Can staff be forced to have a Covid vaccination?
This not my work but something I read from an employment lawyer. I believe it lays out the current issues around this matter very well. This is a moving story and may become clearer as more people are in line for the jab
Pimlico Plumbers has hit the headlines following an announcement that it will refuse to offer opportunities to workers who are required to visit customer premises unless they can show they have been vaccinated. Employers in many businesses will be considering their own response to employee concerns about vaccination, and we consider below some of the issues that arise.
Consequences of refusal
If an employer imposes a condition of vaccination for continued employment or access to work, what challenge can it expect? Clearly, if dismissal results, unfair dismissal claims may be expected.

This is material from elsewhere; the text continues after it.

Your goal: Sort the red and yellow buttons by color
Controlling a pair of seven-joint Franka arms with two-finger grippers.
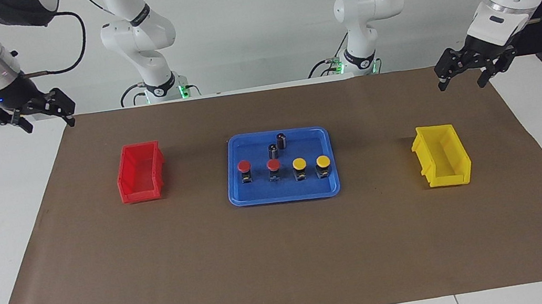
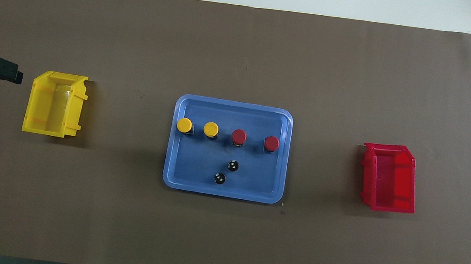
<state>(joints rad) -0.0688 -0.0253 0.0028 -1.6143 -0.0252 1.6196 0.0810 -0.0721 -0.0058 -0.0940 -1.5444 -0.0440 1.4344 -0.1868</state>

If staff come into contact with members of the public, clients or colleagues in the course of their duties, then an unreasonable refusal may be characterised as either “some other substantial reason for dismissal”, or as an issue of conduct or capability.
As with every dismissal, a fair process must be followed and part of that will involve considering the employee’s reasons for refusal and whether there are alternatives to dismissal. Providing employees with access to good sources of advice about vaccine risk and benefit are likely to be part of this process.
Given that tribunals should not substitute their own judgment for that of the employer, then, provided the employer has carried out a careful weighing up of the concerns of the employee against the needs of the business, its customers and employees, it may be possible for the employer to successfully defend a dismissal or refusal to provide work in these circumstances.
Relevant factors include the needs of those with whom the individual can be expected to come into contact. For example, refusal of vaccine by employees working with those who are medically vulnerable is likely to cause significant concern to an employer, given that in any population there will always be those who, for medical or allergy reasons, are unable to have the vaccine and must therefore rely on measures taken by other people.
Do employers have to permit working at home for an employee who chooses not to have the vaccine?
Again, the employer is entitled to consider reasonably the interests of various stakeholders with whom it must deal. If all staff are being required to return to the workplace, then it may be reasonable to refuse to make exceptions for individuals who are judged to have refused vaccination without good reason.
Employers may also seek to rely on a wider public good, keeping in mind that employees may have to use public transport and other publicly accessible places in the course of performing their duties.
What about employees asserting rights to freedom of expression and belief?
We know from previous cases that the range of beliefs that are protected as “religious or other belief” under the Equality Act 2010 is capable of being wide ranging, and non-religious belief need not be similar to religious belief to gain protection. Veganism has been held to be a belief capable of protection and therefore assertions of a right to refuse vaccines based on animal testing or the use of animal products in development and production of vaccines might arise. More broadly, general human rights principles relating to personal choice, privacy around disclosure of whether an individual has been vaccinated or not, and bodily autonomy might also be asserted.
Human Rights Act considerations are directly enforceable in the public sector, but not for those employed in the private sector, though they do bind courts and tribunals. Rights related to belief and to human rights are not absolute and must therefore be balanced against the interests of others affected.
A belief is protected but only to the extent that the employer’s response cannot be described as a proportionate means of achieving a legitimate aim. A wish to promote a safe workplace and safe provision of services will be a legitimate aim and employers will need to show in each case that a dismissal or refusal to accommodate the employee’s wish is a proportionate response.
Ladele v London Borough of Islington, in which a civil registrar refused to conduct civil partnerships, concluded that employers were not obliged to offer a reallocation of duties where there was a conflict between the individual’s belief and the duties they were legitimately required to perform. This might suggest that employers do not have to restructure their staffing to accommodate beliefs.
All of this remains to be tested in tribunals and courts and the first stage for employers faced with refusal must be to understand, as far as possible, the reasons for the refusal and to consider what their reasonable response should be. Some employees will be unable to accept vaccination for medical reasons and a clear enquiry should be made into that possibility.
Tribunals are not likely to override the employer’s view as to proportionality, but employers will wish to take care, not least to avoid becoming test cases. A thorough investigation of the employees’ position and clearly reasoned responses will be a key part of a business’s response.